===== INFORMATION SUPPLIED

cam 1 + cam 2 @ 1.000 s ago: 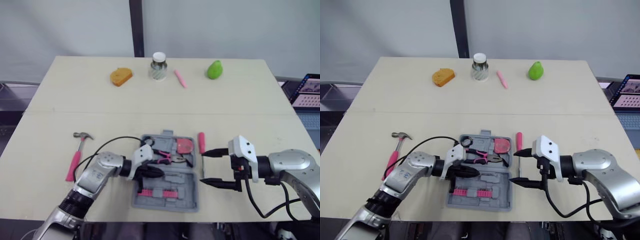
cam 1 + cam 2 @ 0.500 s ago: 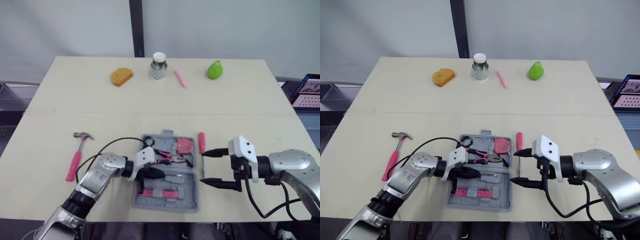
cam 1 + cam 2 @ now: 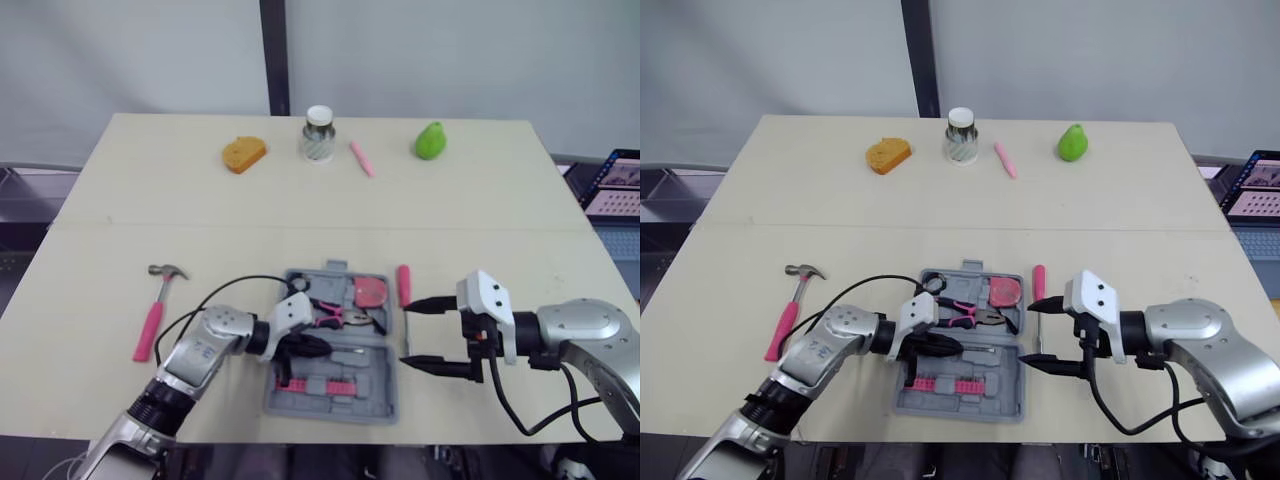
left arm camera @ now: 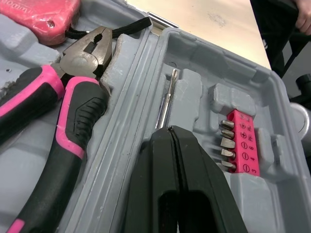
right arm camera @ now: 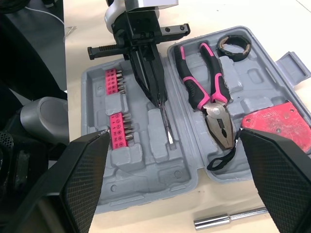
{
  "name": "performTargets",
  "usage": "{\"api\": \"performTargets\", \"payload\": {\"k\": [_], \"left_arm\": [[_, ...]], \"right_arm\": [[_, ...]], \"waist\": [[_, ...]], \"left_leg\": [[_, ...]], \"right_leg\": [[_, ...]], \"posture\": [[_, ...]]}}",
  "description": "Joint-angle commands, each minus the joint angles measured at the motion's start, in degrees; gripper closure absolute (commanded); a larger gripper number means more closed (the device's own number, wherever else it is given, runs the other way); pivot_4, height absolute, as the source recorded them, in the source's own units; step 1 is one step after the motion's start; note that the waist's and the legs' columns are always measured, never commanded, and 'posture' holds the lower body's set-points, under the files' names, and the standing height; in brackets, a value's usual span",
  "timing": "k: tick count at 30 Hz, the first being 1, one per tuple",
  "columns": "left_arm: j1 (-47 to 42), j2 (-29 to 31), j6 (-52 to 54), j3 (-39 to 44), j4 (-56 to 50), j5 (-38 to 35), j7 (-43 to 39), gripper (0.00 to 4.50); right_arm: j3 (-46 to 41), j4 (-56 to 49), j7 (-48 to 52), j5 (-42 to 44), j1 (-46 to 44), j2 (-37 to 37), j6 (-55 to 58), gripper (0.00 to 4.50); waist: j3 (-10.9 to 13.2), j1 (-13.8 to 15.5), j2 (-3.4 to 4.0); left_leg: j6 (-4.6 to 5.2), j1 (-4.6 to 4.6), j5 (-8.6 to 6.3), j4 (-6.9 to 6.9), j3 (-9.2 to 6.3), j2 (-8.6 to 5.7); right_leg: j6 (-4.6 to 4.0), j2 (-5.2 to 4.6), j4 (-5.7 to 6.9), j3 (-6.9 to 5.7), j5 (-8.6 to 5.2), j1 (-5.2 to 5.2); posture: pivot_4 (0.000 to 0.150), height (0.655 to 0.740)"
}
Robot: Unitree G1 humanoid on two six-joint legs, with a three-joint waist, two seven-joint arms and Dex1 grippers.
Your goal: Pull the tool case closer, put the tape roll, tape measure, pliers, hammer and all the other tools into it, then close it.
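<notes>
The grey tool case (image 3: 335, 395) lies open near the table's front edge. Inside are pink-handled pliers (image 4: 63, 121), a black tape roll (image 5: 233, 44), a red tape measure (image 5: 279, 126) and pink bit strips (image 4: 240, 141). My left gripper (image 3: 312, 347) is over the case's middle, shut on the end of a thin metal shaft (image 4: 165, 104) lying in a groove. My right gripper (image 3: 406, 334) stands open just right of the case, its fingers either side of a pink-handled screwdriver (image 3: 403, 283) on the table. The pink-handled hammer (image 3: 155, 312) lies to the left of the case.
Along the table's far edge sit an orange block (image 3: 243, 153), a glass jar (image 3: 318, 133), a pink marker (image 3: 360, 157) and a green pear-shaped object (image 3: 430, 139). A laptop (image 3: 615, 182) stands beyond the right edge.
My left arm has shifted slightly to the right, keeping its gripper shut over the case. The right gripper has not moved.
</notes>
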Motion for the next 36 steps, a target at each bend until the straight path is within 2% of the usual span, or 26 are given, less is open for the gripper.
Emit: {"api": "performTargets", "payload": {"k": [1, 10, 19, 23, 28, 30, 32, 36], "left_arm": [[1.0, 1.8, 1.4, -2.0, 4.2, 4.0, 1.7, 4.47], [0.8, 3.6, 0.8, -5.7, 5.7, 7.2, 2.6, 4.47], [0.9, 3.8, 4.0, -6.9, 5.5, 7.2, 3.1, 4.47], [0.8, 4.1, 4.2, -7.3, 5.3, 7.5, 3.3, 4.47], [1.1, 3.5, 4.0, -4.8, 2.5, 3.9, 1.9, 4.47], [2.3, 4.3, 5.6, -2.3, -2.5, -0.3, -0.7, 4.47], [3.7, 5.0, 9.7, 3.2, -9.2, -7.1, -2.5, 4.47], [5.7, 8.4, 17.0, 14.9, -18.3, -15.4, -0.6, 4.47]], "right_arm": [[-1.7, -2.3, -0.5, 0.9, 0.1, -0.6, 0.2, 0.0], [-1.7, -2.5, -0.7, 1.0, 0.0, -0.7, 0.4, 0.0], [-1.8, -2.6, -0.7, 1.0, 0.1, -0.8, 0.6, 0.0], [-1.8, -2.5, -0.7, 0.9, 0.0, -0.7, 0.6, 0.0], [-1.8, -2.2, -0.8, 1.0, -0.5, -0.4, 0.6, 0.0], [-2.5, -1.9, -0.9, 1.9, -0.7, 0.1, 0.9, 0.0], [-4.1, -1.1, -1.4, 3.7, -0.9, 0.9, 1.6, 0.0], [-9.0, 2.4, -2.1, 6.4, 0.4, 1.9, 2.6, 0.0]], "waist": [[0.0, 0.0, 0.01], [-0.3, -0.1, 0.02], [-0.4, -0.2, 0.06], [-0.4, -0.3, 0.08], [-0.4, -0.4, 0.11], [-0.4, -0.5, 0.11], [-0.4, -1.3, 0.15], [-0.1, -1.5, 0.12]], "left_leg": [[0.0, 0.0, 0.0, 0.0, 0.0, 0.0], [0.0, 0.08, 0.0, -0.02, 0.0, 0.0], [0.01, 0.33, -0.04, -0.05, -0.03, 0.01], [-0.02, 0.86, -0.19, -0.21, -0.02, 0.03], [-0.02, 0.89, -0.24, -0.21, 0.0, 0.04], [-0.02, 0.88, -0.24, -0.21, 0.0, 0.04], [-0.04, 0.84, -0.28, -0.24, 0.0, 0.07], [-0.05, 0.64, -0.31, -0.22, -0.02, 0.09]], "right_leg": [[0.0, 0.0, 0.0, 0.0, 0.0, 0.0], [0.0, 0.01, -0.04, 0.0, 0.0, 0.08], [0.0, 0.01, -0.11, -0.01, 0.0, 0.37], [-0.01, 0.03, -0.24, -0.01, -0.01, 0.82], [-0.01, 0.03, -0.3, 0.0, -0.01, 0.85], [-0.01, 0.03, -0.31, 0.0, -0.01, 0.85], [-0.01, 0.06, -0.33, 0.0, -0.01, 0.79], [-0.01, 0.07, -0.34, -0.02, -0.01, 0.63]], "posture": [[0.15, 0.74], [0.15, 0.74], [0.15, 0.74], [0.15, 0.74], [0.15, 0.74], [0.15, 0.74], [0.15, 0.74], [0.15, 0.74]]}}
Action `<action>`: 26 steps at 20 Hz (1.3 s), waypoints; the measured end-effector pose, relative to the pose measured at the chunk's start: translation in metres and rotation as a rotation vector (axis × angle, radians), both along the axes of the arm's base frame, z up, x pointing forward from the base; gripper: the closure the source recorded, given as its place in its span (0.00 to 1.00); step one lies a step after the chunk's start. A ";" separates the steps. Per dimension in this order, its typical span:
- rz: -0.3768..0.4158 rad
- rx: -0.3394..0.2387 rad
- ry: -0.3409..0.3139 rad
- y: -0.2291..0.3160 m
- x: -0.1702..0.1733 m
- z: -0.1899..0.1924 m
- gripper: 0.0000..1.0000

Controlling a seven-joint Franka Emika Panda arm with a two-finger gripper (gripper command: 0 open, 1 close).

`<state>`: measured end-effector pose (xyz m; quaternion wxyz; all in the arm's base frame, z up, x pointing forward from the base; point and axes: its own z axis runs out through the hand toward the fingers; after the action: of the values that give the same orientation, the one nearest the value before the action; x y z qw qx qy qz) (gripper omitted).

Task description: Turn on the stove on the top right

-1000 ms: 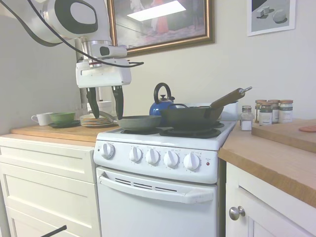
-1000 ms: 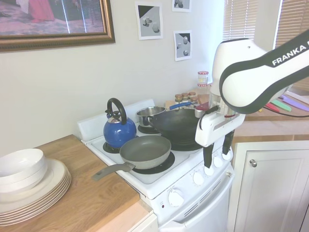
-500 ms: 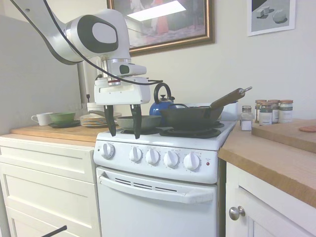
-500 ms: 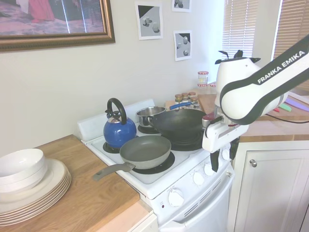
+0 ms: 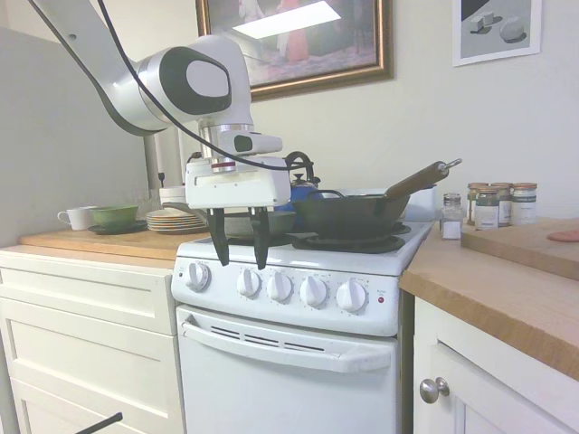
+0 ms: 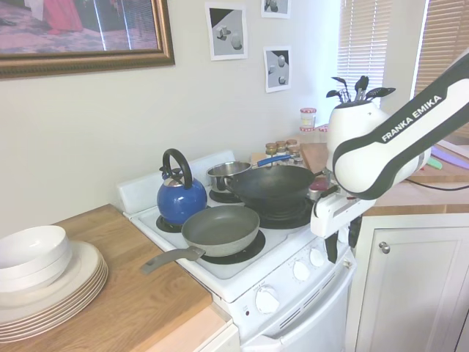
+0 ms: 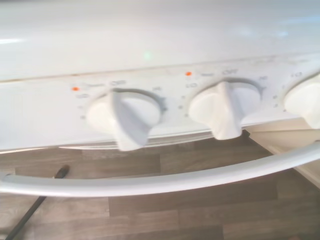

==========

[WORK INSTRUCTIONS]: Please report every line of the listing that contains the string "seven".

[ANSWER FOR THIS EXERCISE]:
Robot: Unitree G1 humanoid on two six-joint legs, with a three-joint waist, two seven-joint arms and Dex1 grippers.
Controlling a seven-joint Franka Emika Panda arm with a two-finger gripper (gripper command: 0 open, 1 close).

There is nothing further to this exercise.